*TO DO*: Exact transcription of the data below is required, without the images.

*RECORDED DATA*:
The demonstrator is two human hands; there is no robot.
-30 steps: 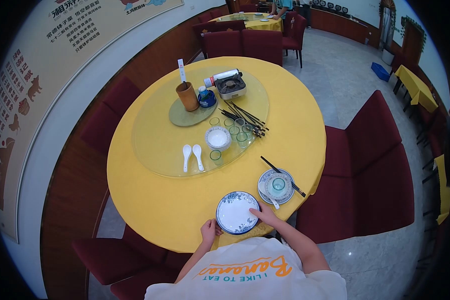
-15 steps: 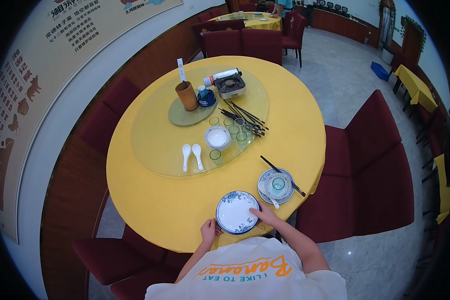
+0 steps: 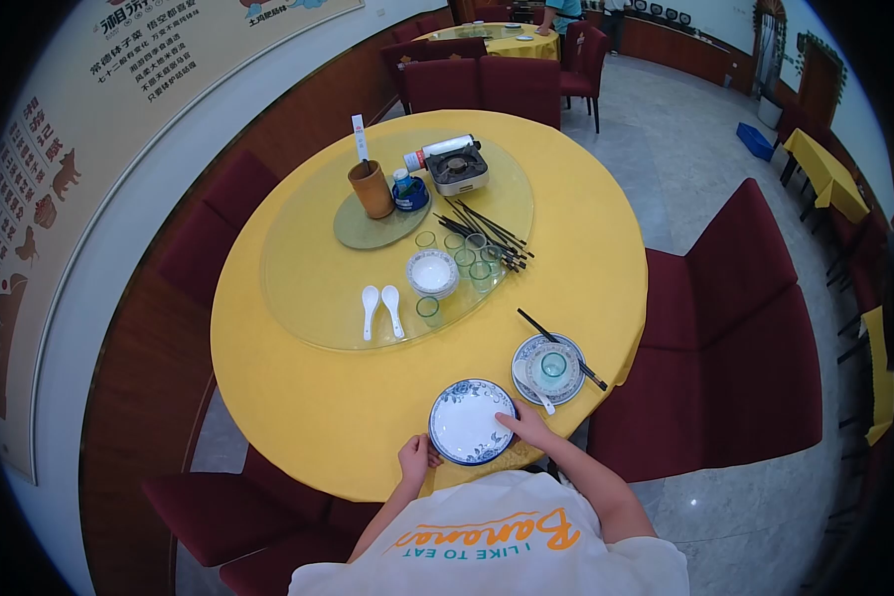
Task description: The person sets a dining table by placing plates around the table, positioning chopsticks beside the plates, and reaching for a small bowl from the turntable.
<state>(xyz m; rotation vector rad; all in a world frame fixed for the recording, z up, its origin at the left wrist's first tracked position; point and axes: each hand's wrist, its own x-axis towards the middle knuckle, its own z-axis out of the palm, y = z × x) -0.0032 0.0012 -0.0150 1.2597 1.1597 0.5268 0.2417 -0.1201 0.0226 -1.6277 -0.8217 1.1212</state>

*THE ANSWER*:
The demonstrator is two human hands; there is no robot.
-30 steps: 
-15 steps: 
+0 steps: 
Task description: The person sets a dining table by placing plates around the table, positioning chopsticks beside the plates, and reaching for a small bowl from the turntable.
<state>(xyz m; rotation vector rad; all in a world frame fixed for the recording, z up, its origin at the left wrist's first tracked position; point and axes: each hand's wrist, its own x-axis towards the middle knuckle, its own z-axis out of the palm, y = z × x) -0.0032 0.0012 -0.0150 1.2597 1.1597 0.5268 0.2417 -0.1201 0.0226 -1.6277 -0.8217 1.1212</state>

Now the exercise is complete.